◆ Exercise: Line for line, the listing below is to be transcribed exactly.

◆ Given material:
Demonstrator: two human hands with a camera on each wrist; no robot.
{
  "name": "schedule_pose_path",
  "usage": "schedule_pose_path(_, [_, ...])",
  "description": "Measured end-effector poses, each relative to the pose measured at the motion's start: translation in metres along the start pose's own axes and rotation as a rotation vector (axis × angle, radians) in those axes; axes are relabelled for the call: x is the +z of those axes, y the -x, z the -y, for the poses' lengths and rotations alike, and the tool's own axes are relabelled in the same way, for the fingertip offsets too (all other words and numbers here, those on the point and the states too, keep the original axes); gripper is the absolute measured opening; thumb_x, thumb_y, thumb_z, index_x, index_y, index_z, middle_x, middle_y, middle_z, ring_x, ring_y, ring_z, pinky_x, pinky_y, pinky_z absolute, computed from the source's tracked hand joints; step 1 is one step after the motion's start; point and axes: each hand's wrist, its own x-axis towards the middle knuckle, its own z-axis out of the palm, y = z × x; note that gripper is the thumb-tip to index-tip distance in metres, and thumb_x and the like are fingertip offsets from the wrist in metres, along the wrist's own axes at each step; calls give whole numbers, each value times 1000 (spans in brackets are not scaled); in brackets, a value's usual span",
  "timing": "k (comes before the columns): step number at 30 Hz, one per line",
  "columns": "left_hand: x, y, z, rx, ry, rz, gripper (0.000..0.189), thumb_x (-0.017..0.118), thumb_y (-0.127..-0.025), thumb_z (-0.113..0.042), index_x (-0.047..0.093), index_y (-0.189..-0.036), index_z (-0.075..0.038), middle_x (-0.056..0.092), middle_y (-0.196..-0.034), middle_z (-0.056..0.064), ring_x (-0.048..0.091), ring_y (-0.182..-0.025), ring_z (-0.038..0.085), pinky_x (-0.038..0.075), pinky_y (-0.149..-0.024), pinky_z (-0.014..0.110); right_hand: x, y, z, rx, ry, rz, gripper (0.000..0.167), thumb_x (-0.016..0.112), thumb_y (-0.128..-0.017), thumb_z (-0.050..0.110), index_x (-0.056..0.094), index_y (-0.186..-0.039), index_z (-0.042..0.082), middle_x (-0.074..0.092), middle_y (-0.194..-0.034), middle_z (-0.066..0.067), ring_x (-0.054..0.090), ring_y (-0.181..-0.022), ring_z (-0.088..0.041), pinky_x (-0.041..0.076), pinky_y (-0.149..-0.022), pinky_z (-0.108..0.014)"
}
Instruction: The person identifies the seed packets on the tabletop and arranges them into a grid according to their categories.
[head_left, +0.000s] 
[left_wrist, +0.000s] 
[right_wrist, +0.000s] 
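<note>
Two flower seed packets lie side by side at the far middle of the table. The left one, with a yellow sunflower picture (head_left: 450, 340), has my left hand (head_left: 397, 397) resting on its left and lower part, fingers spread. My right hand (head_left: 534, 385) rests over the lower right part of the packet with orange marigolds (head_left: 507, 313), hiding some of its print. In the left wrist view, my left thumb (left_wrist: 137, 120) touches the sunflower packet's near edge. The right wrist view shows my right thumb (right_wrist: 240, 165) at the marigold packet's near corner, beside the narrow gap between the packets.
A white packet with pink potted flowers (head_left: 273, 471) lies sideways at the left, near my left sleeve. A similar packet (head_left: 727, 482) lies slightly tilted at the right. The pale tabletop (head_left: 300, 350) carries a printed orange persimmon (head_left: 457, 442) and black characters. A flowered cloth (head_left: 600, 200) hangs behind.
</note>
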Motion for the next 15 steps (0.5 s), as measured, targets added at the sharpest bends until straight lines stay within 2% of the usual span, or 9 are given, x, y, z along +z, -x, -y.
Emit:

◆ Expected answer:
Demonstrator: two human hands with a camera on each wrist; no robot.
{
  "name": "schedule_pose_path",
  "usage": "schedule_pose_path(_, [_, ...])",
  "description": "Measured end-effector poses, each relative to the pose measured at the motion's start: translation in metres along the start pose's own axes and rotation as a rotation vector (axis × angle, radians) in those axes; axes are relabelled for the call: x is the +z of those axes, y the -x, z the -y, for the poses' lengths and rotations alike, and the tool's own axes are relabelled in the same way, for the fingertip offsets too (all other words and numbers here, those on the point and the states too, keep the original axes); gripper is the absolute measured opening; thumb_x, thumb_y, thumb_z, index_x, index_y, index_z, middle_x, middle_y, middle_z, ring_x, ring_y, ring_z, pinky_x, pinky_y, pinky_z absolute, computed from the source's tracked hand joints; step 1 is one step after the motion's start; point and axes: each hand's wrist, its own x-axis towards the middle knuckle, its own z-axis out of the palm, y = z × x; note that gripper is the thumb-tip to index-tip distance in metres, and thumb_x and the like are fingertip offsets from the wrist in metres, along the wrist's own axes at each step; calls give whole numbers, each value times 1000 (spans in brackets are not scaled); in brackets, a value's usual span",
  "timing": "k (comes before the columns): step number at 30 Hz, one per line",
  "columns": "left_hand: x, y, z, rx, ry, rz, gripper (0.000..0.189), thumb_x (-0.017..0.118), thumb_y (-0.127..-0.025), thumb_z (-0.113..0.042), index_x (-0.047..0.093), index_y (-0.189..-0.036), index_z (-0.075..0.038), middle_x (-0.056..0.092), middle_y (-0.196..-0.034), middle_z (-0.056..0.064), ring_x (-0.048..0.091), ring_y (-0.182..-0.025), ring_z (-0.038..0.085), pinky_x (-0.038..0.075), pinky_y (-0.149..-0.024), pinky_z (-0.014..0.110); right_hand: x, y, z, rx, ry, rz, gripper (0.000..0.167), thumb_x (-0.016..0.112), thumb_y (-0.128..-0.017), thumb_z (-0.050..0.110), index_x (-0.056..0.094), index_y (-0.186..-0.039), index_z (-0.042..0.082), middle_x (-0.074..0.092), middle_y (-0.194..-0.034), middle_z (-0.066..0.067), ring_x (-0.054..0.090), ring_y (-0.181..-0.022), ring_z (-0.088..0.041), pinky_x (-0.041..0.076), pinky_y (-0.149..-0.022), pinky_z (-0.108..0.014)"
}
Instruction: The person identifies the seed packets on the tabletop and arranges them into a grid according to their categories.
[head_left, +0.000s] 
[left_wrist, +0.000s] 
[right_wrist, +0.000s] 
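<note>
Two flower seed packets lie side by side at the far middle of the table. The left one, with a yellow sunflower picture (head_left: 450, 340), has my left hand (head_left: 397, 397) resting on its left and lower part, fingers spread. My right hand (head_left: 534, 385) rests over the lower right part of the packet with orange marigolds (head_left: 507, 313), hiding some of its print. In the left wrist view, my left thumb (left_wrist: 137, 120) touches the sunflower packet's near edge. The right wrist view shows my right thumb (right_wrist: 240, 165) at the marigold packet's near corner, beside the narrow gap between the packets.
A white packet with pink potted flowers (head_left: 273, 471) lies sideways at the left, near my left sleeve. A similar packet (head_left: 727, 482) lies slightly tilted at the right. The pale tabletop (head_left: 300, 350) carries a printed orange persimmon (head_left: 457, 442) and black characters. A flowered cloth (head_left: 600, 200) hangs behind.
</note>
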Motion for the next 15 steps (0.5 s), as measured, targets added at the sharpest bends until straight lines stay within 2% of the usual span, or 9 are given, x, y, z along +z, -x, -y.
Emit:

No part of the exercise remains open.